Как говорится, много всего на свете, непостижного нашему уму, друг Горацио. И я про то же. Всего не перечислишь. Но хотя бы немногое.
Вот, стоит человек, а рядом холодный безжизненный камень лежит. И говорят тебе: человек (и ты, неразумный, в том числе!) прямо от него и произошел. Ну, не совсем прямо, а через многие опосредования. Как тут понять? Вернее, поверить? А мы потихонечку. Сначала камушек на кусочки раздробим. Потом песочек, потом пыль, потом атомы-электроны. Потом молекулы разные. Инфузории-туфельки. Потом водоросли, растения и морошка холодная. Слизняки, червяки, рыбы, земноводные. Потом динозавры, слоны, львы-тигры. Потом обезьяны. А потом и человечек тут как тут. Вроде бы в такой растянутой последовательности и понятно. А что – оно может так и быть. Нет? Да? Может? Не может?
Или другое, не менее причудливое. Даже более. Как это, к примеру, из трогательных, ласковых невинных существ с мягенькими льняными волосиками и огромными очаровательно удивленно расширенными глазками, нежно жмущих пухлыми ручками к хрупкой грудке плюшевых зайчик и медвежат, вырастают эти огромные, страшные, лохматые, отвратительные, харкающие и плюющие, пьяные, вонючие личности. Убийцы, душегубы, тираны, насильники и развратники. Сталины, Гитлеры, Джеки Потрошители, Чикатилы, Иди Амины! Где они прятались там, в этих крохотных тельцах? Нет, нет, это совершенно разные, не принадлежащие друг другу существование. Детство как такой вот самоотдельный зверь – поживет, поживет в одном существе, да и на другого перескочит. А тот, оставленный, бредет по жизни уже другим, несвязанным со своим трогательным детством, смертным организмом.

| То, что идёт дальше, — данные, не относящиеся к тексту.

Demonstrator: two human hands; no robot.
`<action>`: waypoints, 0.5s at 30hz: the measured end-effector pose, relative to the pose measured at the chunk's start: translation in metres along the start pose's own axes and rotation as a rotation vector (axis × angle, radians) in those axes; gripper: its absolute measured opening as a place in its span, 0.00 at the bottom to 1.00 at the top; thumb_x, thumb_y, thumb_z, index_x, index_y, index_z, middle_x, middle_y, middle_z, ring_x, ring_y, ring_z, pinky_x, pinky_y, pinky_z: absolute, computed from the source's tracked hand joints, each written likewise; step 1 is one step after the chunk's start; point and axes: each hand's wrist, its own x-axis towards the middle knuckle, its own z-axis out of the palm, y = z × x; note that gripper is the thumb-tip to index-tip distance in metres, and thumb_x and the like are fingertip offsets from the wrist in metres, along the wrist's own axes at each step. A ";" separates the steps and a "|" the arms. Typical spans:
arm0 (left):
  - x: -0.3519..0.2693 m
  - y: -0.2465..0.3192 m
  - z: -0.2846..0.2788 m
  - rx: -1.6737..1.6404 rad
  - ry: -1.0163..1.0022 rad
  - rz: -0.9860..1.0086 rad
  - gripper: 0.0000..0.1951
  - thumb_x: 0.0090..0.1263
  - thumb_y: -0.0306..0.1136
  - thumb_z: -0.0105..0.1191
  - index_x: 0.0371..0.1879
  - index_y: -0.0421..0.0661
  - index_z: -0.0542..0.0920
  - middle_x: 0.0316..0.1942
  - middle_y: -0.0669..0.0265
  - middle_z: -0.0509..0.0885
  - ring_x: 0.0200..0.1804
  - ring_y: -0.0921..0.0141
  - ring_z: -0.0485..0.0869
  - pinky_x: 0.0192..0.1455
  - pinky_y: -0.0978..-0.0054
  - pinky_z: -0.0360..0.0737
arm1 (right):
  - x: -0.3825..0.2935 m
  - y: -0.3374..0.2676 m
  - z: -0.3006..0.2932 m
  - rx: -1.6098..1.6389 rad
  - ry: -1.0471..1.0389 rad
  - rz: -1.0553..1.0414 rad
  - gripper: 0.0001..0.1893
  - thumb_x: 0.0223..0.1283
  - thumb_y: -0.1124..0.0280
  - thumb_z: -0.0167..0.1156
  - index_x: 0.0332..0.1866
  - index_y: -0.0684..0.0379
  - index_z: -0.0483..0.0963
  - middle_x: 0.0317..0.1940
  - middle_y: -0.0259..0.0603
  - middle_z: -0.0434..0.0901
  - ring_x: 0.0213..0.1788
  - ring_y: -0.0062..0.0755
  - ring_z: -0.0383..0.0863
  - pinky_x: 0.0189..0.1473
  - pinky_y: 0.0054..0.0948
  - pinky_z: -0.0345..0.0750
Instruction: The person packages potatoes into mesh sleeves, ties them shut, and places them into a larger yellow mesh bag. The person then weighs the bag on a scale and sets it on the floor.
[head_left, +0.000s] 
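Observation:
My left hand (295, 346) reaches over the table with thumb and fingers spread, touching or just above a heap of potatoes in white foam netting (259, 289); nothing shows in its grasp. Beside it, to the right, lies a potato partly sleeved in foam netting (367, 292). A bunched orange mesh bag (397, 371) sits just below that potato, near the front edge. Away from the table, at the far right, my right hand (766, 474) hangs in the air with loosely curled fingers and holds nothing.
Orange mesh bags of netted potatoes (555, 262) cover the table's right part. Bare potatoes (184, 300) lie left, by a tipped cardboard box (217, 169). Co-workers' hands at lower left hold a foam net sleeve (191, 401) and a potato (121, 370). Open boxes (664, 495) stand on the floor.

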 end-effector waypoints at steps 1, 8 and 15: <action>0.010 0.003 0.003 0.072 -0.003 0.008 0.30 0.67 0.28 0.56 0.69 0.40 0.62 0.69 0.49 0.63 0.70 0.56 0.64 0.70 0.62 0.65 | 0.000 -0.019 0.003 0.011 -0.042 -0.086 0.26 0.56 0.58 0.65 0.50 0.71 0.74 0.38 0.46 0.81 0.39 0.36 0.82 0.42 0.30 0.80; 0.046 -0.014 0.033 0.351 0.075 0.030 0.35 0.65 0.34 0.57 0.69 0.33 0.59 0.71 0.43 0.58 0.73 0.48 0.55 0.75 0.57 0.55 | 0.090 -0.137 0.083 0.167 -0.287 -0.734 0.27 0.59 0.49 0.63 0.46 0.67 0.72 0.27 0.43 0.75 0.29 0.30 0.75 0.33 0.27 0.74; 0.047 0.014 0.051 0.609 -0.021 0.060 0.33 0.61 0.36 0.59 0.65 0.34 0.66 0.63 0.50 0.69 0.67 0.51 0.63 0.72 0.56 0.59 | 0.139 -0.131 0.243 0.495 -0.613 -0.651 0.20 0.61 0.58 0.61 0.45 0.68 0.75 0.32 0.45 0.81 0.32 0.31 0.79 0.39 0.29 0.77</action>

Прямо, как в музее Чапаева:
- Это что?
- Это скелет Василия Ивановича.
- А это что?
- А это скелет Василия Ивановича в детстве.
Или совсем другое. Уже из наших близких времен и более понятного житейского обихода. Как это постичь слабым разумом – вот, они стоят по церквам и свои роскошные пиджаки и полулысоватые головы благостными крестами осеняют. Какое умиление, однако же! И чрезвычайно ведь чувствительные! Неимоверно как тонко чувствующие и ранимые. Их безумно оскорбляют всякие там недозволительные вольные рассуждения про религию и попов. А ведь совсем недавно еще с тем же рвением сносили главки у тех же самых церквей, всякие склады и клубы в них размещали, выслеживали и гноили крестящихся. Некоторых и в отдаленные сибирские лагеря загоняли, да по психушкам размещали – излечить от этого своего глупого и социально-вредного извращения. Стояли в изгаляющихся комсомольских ограждениях у церковных оград во время Пасхи. Что еще? Ах да, с высоких трибун поносили эти дикие и нелепые пережитки тяжелого прошлого. И тоже ведь – искренне. Ну, как бы искренне.
Да, широк, широк человек. Я бы сузил.
Вот и выходит: много всего непостижного бедному человеческому уму на сем белом и черном свете, друг Горацио.